También he estudiado a otros: tomo de todos, los escucho, elaboro, y eso me ayuda también a seguir meditando. Hubo una época en que iba mucho a la Academia de Ciencias y tuve la gran suerte de conocer a estudiosos como Issac Barrial, Argeliers León, Miguel Barnet, Rogelio Martínez Furé… Todos me enseñaron mucho, y yo traté de aprender y asimilar al máximo.
Ha estado de visita en países del continente africano. ¿Sintió allí, como hijo de Obbatalá que es, alguna diferencia con Cuba?
Claro que hay diferencias, pero la esencia es la misma, el sentimiento es el mismo. Lo que más me interesa es la relación entre el cuerpo, la piel, el color, la vegetación, los animales, los conceptos, la poesía… Todo se mezcla y todo eso aparece aquí también.

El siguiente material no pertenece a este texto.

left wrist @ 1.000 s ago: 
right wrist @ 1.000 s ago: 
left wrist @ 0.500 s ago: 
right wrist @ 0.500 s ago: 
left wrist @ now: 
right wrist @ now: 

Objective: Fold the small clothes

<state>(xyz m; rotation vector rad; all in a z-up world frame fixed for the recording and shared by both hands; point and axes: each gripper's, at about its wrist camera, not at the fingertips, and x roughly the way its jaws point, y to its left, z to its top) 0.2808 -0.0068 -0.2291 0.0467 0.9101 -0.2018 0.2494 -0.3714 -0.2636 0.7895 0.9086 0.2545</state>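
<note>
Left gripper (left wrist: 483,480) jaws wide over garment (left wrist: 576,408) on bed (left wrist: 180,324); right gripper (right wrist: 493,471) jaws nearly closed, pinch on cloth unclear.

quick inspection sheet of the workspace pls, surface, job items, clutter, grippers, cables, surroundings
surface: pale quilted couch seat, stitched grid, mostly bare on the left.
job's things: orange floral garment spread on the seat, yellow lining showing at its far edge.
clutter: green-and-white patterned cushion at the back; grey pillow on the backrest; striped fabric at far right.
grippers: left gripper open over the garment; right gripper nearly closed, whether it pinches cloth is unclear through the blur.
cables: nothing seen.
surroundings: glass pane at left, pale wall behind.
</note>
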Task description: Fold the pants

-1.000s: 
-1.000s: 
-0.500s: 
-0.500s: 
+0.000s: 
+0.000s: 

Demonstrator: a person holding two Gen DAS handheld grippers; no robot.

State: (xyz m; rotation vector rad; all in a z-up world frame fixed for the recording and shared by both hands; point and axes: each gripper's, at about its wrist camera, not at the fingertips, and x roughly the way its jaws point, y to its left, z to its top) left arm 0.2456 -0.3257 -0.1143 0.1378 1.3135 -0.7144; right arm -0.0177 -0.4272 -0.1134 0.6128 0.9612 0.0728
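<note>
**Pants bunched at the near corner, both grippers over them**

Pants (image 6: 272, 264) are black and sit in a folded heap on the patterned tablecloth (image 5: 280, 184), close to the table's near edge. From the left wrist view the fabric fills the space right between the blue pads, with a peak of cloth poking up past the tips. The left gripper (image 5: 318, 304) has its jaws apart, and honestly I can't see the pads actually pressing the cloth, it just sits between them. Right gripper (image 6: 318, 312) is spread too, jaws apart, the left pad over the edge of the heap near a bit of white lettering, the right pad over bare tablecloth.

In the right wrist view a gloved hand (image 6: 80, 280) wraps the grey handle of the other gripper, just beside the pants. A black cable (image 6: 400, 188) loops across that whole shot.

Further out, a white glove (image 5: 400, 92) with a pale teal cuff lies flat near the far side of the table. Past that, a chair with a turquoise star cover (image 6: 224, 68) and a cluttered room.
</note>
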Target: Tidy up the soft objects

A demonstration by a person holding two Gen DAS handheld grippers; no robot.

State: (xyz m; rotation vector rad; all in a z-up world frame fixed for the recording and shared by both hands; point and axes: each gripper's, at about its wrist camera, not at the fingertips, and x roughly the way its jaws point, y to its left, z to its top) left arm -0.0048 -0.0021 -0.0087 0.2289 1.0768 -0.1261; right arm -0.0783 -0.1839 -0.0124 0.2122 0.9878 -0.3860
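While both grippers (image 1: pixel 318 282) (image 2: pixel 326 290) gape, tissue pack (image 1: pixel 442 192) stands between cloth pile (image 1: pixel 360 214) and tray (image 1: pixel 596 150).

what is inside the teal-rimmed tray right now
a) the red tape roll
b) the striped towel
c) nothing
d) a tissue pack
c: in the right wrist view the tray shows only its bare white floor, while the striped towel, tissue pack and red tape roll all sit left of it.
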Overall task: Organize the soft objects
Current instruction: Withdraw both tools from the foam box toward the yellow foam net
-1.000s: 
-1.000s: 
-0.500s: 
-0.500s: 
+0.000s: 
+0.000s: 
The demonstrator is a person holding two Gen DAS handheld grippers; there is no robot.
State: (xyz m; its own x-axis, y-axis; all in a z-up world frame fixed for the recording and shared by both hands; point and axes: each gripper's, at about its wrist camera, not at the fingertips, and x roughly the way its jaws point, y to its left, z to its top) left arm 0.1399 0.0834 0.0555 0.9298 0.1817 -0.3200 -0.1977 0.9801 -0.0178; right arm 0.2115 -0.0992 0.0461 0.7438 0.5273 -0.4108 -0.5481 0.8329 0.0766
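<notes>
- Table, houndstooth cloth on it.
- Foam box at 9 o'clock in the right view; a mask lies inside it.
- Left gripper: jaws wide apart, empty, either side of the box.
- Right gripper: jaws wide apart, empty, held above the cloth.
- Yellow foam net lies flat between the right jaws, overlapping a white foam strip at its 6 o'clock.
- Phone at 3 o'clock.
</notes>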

Nunca me siento extraño en ningún país. Jamás me he sentido extranjero en ningún sitio, porque creo que todo el mundo me entiende: cuando estuve en Rusia fue así, al igual que cuando anduve por África o por Japón o Egipto o Francia o Italia o Estados Unidos. Creo que tengo el don de la comunicación, y quiero mejorarlo cada vez más a partir del estudio y del talento, si es que lo tengo.
¿Cuál es la obra que no ha realizado y sueña?
¡Tantas!: seguir pintando, aunque no te puedo decir el tema. Decir la verdad me interesa siempre. No me quiero engañar ni engañar a la gente. Plasmo la verdad diciendo lo que siento y lo que veo, lo que soñé, lo que deseo soñar mañana, lo que no puedo soñar. Eso: decirlo todo.
La crítica especializada asegura que es «uno de los artistas plásticos contemporáneos más prestigiosos a nivel nacional e internacional que ha dado Cuba». ¿Lo asume como responsabilidad? ¿Cuánto pesa esa carga?
La responsabilidad está en hacer una obra buena, una obra digna y valerosa para mí y para la gente que está en casa y la que está fuera de ella. No es una carga tener esa responsabilidad; por el contrario: es una alegría que todo el mundo sepa que uno no está por gusto. Está porque tiene que decir cosas, porque tiene que hacer.
Cuando está fuera de la Isla, ¿qué es lo que más extraña?
El sonido del cantío del gallo, el ladrido de mis perros, el trinar del sinsonte, el vuelo del colibrí, las palmeras, la vegetación en general, y, sobre todo, la gente buena. Todo eso lo extraño, porque me siento atado a esta isla, a mi isla.
¿Qué es entonces Cuba para usted?
La tierra donde nací, mi paisaje, mi luz.